Potestad en el Cielo y en la Tierra
La potestad del Sumo Pontífice llega a toda la tierra, pero al mismo tiempo llega también al Cielo: “Te daré las llaves del reino de los cielos; lo que ates en la tierra quedará atado en los cielos, y lo que desates en la tierra quedará desatado en los cielos” (Mt 16, 19). Por lo anterior, el oficio de representar a Cristo es necesario en cada tiempo, “caminar juntos”, en gran medida significa poseer todos una misma fe.
Si nos fijamos la profesión de Pedro “Tú eres el hijo del Dios vivo” (Mt 16, 16), la labor de Pedro es que esas palabras resuenen en todo el mundo, en cada tiempo y circunstancia, es llevar la Cruz, también la victoria de la Resurrección, esperando la promesa del “Μαραν αθα”.
Rezar por las intenciones del Santo Padre es unirse como Iglesia a aquel a quien el Señor le confía el rebaño, es obligación pedir cada día por él, por su vida y por tantos males que puede sufrir.

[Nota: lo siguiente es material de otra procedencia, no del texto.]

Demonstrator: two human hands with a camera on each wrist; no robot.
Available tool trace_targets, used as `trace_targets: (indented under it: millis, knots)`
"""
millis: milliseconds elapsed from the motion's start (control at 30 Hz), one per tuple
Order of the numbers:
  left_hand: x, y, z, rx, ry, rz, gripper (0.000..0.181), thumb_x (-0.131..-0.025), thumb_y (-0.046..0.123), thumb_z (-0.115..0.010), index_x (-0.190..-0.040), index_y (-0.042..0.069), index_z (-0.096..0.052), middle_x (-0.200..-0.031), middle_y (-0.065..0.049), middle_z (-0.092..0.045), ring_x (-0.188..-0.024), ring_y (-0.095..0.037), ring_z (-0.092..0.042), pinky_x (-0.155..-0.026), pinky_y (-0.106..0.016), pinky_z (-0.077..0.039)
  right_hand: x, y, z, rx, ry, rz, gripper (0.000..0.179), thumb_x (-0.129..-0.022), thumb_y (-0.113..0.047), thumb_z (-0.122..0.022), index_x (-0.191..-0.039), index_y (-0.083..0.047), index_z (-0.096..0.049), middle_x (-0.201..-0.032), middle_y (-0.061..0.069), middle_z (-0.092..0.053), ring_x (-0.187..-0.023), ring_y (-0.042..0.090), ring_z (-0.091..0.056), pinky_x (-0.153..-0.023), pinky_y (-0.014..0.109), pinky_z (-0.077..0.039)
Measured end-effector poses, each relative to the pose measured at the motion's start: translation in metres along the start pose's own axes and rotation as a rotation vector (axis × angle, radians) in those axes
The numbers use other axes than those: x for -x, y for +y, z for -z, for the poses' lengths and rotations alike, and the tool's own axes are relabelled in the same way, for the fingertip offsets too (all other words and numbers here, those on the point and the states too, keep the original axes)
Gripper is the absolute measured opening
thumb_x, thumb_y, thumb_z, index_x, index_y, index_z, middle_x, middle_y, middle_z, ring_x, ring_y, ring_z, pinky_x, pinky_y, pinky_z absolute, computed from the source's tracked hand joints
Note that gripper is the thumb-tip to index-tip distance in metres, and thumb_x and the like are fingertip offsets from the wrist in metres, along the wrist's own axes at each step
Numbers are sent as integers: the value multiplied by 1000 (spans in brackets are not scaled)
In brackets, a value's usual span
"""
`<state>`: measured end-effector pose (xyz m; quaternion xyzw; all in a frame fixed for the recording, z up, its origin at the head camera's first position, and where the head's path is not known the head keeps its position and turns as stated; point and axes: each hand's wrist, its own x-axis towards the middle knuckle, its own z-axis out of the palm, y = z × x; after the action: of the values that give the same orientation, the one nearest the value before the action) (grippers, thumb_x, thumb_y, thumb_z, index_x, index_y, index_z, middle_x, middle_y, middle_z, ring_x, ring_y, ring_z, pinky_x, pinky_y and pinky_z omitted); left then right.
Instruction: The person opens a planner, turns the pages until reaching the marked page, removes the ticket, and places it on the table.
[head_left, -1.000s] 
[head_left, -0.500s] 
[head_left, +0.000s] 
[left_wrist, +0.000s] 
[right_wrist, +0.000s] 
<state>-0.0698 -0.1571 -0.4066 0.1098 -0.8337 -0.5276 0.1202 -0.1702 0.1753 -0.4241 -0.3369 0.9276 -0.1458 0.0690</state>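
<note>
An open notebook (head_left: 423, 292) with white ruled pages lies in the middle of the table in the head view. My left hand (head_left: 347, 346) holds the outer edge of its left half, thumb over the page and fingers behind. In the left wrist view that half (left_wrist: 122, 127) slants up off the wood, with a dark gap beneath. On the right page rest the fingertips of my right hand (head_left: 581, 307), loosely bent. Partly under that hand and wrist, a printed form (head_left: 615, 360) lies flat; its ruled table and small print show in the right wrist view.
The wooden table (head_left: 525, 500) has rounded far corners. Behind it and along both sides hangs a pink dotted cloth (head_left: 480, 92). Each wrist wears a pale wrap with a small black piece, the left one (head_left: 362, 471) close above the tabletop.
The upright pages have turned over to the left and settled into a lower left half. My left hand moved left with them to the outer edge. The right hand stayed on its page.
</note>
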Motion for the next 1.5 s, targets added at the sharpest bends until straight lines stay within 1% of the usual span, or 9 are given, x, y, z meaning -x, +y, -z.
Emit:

La obediencia no es algo que sea una cosa “pasada”, el respeto tampoco lo es, es ver cómo Jesús mismo sigue guiando a la Iglesia hacia Él, donde algún día podamos verlo “tal cual es” y que el velo que cubre a la Iglesia se descubra y veamos su verdadero rostro con aquel que es la cabeza, Cristo.

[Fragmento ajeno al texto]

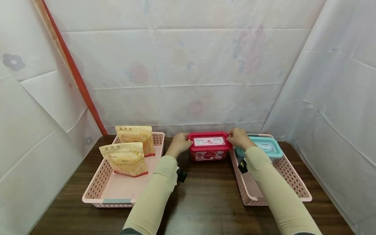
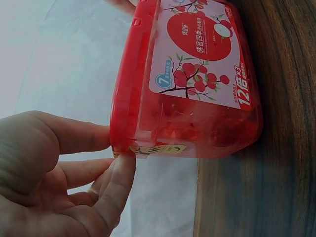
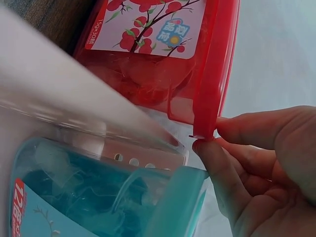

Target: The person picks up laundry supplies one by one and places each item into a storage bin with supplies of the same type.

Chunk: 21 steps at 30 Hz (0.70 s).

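A red laundry pod box (image 1: 209, 146) with a lidded top and a cherry-print label stands at the back of the table, between two pink baskets. My left hand (image 1: 179, 144) pinches the left end of its lid rim between thumb and fingers, seen closely in the left wrist view, where the box (image 2: 197, 74) shows pods through its clear wall. At the opposite end, my right hand (image 1: 239, 138) pinches the lid's corner; the right wrist view shows thumb and forefinger (image 3: 217, 158) there. Beside that hand, a teal-lidded pod box (image 1: 268, 147) sits in the right basket.
The left pink basket (image 1: 94, 182) holds two yellow pouches (image 1: 126, 160), standing one behind the other. The right pink basket (image 1: 305, 197) has its left wall close to the red box. Dark wooden table (image 1: 205, 202) lies in front; white cloth (image 1: 188, 65) hangs behind and at both sides.
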Motion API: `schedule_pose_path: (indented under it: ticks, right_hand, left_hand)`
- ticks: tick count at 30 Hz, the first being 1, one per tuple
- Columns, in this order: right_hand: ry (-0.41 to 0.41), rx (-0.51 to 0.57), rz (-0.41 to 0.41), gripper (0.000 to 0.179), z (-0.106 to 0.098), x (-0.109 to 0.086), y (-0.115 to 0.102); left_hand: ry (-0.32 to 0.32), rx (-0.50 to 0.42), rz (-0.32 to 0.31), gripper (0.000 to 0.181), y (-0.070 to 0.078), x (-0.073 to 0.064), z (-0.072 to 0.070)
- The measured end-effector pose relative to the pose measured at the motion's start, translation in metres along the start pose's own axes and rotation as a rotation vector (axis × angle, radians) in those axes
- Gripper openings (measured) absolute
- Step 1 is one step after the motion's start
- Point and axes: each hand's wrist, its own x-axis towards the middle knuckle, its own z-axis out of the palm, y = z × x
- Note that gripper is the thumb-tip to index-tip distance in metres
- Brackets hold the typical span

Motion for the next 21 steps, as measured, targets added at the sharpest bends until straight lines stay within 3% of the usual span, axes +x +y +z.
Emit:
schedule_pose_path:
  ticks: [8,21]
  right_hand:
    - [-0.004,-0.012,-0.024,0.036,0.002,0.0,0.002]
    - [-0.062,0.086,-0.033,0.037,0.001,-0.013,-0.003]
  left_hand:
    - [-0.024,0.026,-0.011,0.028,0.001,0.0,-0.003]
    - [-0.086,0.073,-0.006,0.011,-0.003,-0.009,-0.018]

San José y santa María, protectores de la Iglesia
Finalmente, no olvidemos la poderosa intercesión de santa María Madre de la Iglesia, de san José el Patrono de la Iglesia universal, que protegen a la Iglesia que peregrina por este mundo. Santa María, Virgen y Madre, Virgen por la Gracia Divina y Madre de los pecadores, sin Ella que es “Θεοτόκος”, Madre de la Iglesia, modelo de santidad para todos los fieles al confiar plenamente en Dios, sin Ella ─repito─ no podríamos asumir la vocación a vivir la comunión en la Iglesia, de modo particular, en el caso que nos ocupa en nuestros días, con el Papa, para vivir plenamente la comunión de los santos.
Como decía con gran confianza y radicalidad san Josemaría, a propósito de los tiempos actuales en los que comienza a abrirse camino el Papa León XIV: “Omnes cum Petro ad Iesum per Mariam!”, es decir, ¡Todos con Pedro, a Jesús por María!» (“Es Cristo que pasa”, 139).